• **What to produce**
Write out each line of the entries below that holds the word "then".

• **Given data**
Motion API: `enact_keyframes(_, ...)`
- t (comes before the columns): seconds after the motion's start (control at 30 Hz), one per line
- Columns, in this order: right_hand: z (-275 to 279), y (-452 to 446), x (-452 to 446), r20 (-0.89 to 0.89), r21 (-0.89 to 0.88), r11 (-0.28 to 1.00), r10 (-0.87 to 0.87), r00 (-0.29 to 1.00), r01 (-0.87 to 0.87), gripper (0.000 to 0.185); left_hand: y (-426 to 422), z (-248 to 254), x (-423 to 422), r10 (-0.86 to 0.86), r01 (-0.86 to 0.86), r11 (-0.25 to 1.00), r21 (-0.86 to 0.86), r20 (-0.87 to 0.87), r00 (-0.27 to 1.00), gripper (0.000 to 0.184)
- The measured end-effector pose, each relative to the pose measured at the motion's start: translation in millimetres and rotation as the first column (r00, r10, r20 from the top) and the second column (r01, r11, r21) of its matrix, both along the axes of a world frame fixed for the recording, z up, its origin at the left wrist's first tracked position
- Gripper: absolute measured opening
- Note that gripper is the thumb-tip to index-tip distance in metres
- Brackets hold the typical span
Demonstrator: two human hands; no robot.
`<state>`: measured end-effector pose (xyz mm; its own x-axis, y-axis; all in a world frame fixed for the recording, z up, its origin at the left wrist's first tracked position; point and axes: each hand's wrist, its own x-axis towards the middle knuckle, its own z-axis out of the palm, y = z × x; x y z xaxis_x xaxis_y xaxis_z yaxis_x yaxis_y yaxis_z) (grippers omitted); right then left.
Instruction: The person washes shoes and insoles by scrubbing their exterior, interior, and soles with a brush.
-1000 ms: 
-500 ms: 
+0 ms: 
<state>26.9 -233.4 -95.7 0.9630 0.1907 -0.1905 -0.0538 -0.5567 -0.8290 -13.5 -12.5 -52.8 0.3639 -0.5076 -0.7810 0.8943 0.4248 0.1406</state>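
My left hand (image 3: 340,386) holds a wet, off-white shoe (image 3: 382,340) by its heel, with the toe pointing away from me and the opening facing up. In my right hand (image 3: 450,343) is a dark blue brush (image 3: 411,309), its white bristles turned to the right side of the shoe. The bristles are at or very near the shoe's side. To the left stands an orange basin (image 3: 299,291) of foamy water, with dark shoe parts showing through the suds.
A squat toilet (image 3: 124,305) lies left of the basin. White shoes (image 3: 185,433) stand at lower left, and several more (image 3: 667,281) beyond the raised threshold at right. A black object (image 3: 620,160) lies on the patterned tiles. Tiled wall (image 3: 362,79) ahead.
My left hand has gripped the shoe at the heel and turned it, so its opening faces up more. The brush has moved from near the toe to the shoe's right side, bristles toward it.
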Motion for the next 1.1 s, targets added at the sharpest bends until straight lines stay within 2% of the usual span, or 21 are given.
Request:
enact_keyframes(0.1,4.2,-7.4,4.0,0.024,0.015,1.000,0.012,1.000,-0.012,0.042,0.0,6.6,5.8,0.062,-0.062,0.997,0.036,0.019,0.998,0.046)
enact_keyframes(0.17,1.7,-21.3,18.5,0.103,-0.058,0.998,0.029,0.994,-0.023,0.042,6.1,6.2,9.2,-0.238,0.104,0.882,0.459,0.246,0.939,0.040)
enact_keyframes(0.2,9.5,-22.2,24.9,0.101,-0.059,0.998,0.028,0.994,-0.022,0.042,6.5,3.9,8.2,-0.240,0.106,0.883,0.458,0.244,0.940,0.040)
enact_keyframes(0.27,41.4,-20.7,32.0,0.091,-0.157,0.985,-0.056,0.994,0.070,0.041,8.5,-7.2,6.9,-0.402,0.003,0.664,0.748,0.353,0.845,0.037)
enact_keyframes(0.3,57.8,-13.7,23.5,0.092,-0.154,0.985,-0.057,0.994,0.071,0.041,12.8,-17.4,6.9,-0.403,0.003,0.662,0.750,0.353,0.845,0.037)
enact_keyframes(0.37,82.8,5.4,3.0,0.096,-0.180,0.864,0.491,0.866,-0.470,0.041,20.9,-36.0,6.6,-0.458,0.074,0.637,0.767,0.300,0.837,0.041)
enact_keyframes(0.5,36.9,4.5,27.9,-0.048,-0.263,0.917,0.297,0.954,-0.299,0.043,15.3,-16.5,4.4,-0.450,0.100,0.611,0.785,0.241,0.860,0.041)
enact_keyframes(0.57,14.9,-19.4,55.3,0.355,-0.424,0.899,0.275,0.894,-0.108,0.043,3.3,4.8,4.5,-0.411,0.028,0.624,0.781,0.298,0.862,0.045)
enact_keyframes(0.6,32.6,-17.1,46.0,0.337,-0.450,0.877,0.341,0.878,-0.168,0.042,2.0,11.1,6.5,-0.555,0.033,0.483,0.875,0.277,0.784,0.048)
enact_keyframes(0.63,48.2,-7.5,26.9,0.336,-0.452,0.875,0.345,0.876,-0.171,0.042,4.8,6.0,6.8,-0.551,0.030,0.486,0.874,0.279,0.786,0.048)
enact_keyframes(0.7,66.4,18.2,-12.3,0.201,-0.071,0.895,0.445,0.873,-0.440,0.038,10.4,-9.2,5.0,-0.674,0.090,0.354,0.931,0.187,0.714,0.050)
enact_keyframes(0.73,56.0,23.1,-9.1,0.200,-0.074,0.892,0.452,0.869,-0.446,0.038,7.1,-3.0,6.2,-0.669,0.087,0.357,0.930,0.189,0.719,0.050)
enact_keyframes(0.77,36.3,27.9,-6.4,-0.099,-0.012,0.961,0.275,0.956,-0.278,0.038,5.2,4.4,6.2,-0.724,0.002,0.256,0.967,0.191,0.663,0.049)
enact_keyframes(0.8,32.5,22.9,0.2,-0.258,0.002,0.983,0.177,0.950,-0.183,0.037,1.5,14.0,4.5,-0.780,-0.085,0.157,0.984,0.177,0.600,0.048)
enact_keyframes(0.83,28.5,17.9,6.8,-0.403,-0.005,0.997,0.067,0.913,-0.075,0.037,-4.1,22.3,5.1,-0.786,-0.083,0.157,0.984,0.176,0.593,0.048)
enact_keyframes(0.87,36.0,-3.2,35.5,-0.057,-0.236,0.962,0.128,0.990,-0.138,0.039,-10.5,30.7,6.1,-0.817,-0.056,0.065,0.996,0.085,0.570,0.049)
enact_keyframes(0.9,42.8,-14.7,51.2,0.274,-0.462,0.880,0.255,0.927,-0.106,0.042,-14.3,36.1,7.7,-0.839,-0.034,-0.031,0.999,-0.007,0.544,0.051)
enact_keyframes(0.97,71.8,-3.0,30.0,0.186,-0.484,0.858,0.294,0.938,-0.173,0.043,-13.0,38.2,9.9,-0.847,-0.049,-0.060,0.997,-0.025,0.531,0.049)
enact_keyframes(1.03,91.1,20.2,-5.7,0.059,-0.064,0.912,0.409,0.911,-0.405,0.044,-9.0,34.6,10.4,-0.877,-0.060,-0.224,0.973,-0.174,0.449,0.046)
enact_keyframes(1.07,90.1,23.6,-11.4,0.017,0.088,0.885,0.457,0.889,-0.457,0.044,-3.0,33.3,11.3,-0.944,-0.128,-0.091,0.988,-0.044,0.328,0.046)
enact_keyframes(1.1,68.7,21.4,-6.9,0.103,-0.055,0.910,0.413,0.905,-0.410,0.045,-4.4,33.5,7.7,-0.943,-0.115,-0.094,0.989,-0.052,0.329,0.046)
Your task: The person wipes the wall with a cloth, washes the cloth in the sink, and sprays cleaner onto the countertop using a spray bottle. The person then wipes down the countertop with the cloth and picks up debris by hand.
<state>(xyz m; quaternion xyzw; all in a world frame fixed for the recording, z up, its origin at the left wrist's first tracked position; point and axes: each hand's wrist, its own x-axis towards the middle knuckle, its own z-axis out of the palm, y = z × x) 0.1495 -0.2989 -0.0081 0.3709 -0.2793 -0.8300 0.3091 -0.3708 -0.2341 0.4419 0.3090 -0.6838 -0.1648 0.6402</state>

• **Solution for this problem**
`<state>`: measured end-effector pose (xyz mm; its own x-axis, y-axis; all in a world frame fixed for the recording, z up, its origin at the left wrist's first tracked position; point and axes: each hand's wrist, its own x-axis towards the middle knuckle, its own z-axis out of the palm, y = z × x; x y z xaxis_x xaxis_y xaxis_z yaxis_x yaxis_y yaxis_z) (grippers omitted); right then left.
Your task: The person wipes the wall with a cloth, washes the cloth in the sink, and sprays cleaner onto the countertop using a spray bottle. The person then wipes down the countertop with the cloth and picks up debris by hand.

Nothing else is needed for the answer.